Na mesma semana em que os cineastas João Pedro Rodrigues e João Rui Guerra da Mata estreiam nas salas nacionais Onde Fica Esta Rua? Ou sem Antes Nem Depois, um filme documental que parte, precisamente, das ruas d’Os Verdes Anos de Rocha, importa perceber de que forma é que a perceção do filme foi mudando junto de sucessivas gerações e qual o legado que deixa hoje aquele que Manoel de Oliveira considerou, em 1995, um filme de “verdadeira importância para uma identificação” do lugar ocupado pelo cinema português.

Os anos 1950: um cinema em “decadência absoluta”

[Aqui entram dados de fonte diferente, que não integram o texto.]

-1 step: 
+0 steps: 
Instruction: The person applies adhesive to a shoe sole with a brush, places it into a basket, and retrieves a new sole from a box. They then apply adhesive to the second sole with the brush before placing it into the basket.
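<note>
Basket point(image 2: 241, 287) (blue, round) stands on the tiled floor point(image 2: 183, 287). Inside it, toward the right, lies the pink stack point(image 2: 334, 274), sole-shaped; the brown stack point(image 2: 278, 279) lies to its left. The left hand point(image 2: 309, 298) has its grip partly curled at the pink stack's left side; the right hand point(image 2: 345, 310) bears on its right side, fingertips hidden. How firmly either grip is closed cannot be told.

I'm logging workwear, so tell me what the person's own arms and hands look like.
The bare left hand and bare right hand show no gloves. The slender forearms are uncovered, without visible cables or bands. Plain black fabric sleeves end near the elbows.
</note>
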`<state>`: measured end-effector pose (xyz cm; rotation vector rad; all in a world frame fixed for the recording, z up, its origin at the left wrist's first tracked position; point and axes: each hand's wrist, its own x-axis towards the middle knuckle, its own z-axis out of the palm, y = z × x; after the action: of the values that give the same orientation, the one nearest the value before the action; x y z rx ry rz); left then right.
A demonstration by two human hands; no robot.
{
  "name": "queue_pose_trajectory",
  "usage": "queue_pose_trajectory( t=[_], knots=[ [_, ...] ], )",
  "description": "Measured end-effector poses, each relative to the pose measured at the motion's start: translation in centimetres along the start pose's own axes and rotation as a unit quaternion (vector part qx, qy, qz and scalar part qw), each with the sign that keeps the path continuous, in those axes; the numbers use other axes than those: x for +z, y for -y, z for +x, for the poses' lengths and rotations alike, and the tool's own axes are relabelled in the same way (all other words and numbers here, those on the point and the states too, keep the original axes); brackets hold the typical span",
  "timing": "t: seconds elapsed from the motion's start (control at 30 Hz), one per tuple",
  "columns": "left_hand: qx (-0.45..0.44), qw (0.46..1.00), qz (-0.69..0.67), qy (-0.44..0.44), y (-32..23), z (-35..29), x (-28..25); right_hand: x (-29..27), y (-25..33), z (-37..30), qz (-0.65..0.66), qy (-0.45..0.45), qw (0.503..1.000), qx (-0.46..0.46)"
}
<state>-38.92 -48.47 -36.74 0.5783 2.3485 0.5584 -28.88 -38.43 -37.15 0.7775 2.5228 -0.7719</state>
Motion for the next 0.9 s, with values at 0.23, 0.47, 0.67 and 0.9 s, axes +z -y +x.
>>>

Quarenta anos antes dos elogios de Oliveira, o cinema dava os primeiros sinais daquilo que se viria a revelar como um profundo processo de mudança (do impacto de James Dean nos EUA à maturação da geração de críticos-cineastas da Cahiers du Cinema, em França, por exemplo). Por cá, contudo, 1955 é geralmente apelidado como o “ano zero” do cinema português, espelho do decalque em que entrara a produção nacional: nesse ano, nenhuma longa-metragem portuguesa estreou nas salas de cinema do país.

“O cinema português tinha entrado numa decadência absoluta, porque a comédia entra em declínio”, recorda o cineasta António Pedro Vasconcelos, à época um jovem cinéfilo, jornalista e crítico de cinema em publicações como o diário República ou a revista Imagem. “A comédia era muito popular, tínhamos atores incríveis, apesar de a mensagem ser completamente ligada àquilo que era a ideologia fascista. (…) E entra em declínio precisamente quando o Salazarismo deixa de ser popular na sociedade.”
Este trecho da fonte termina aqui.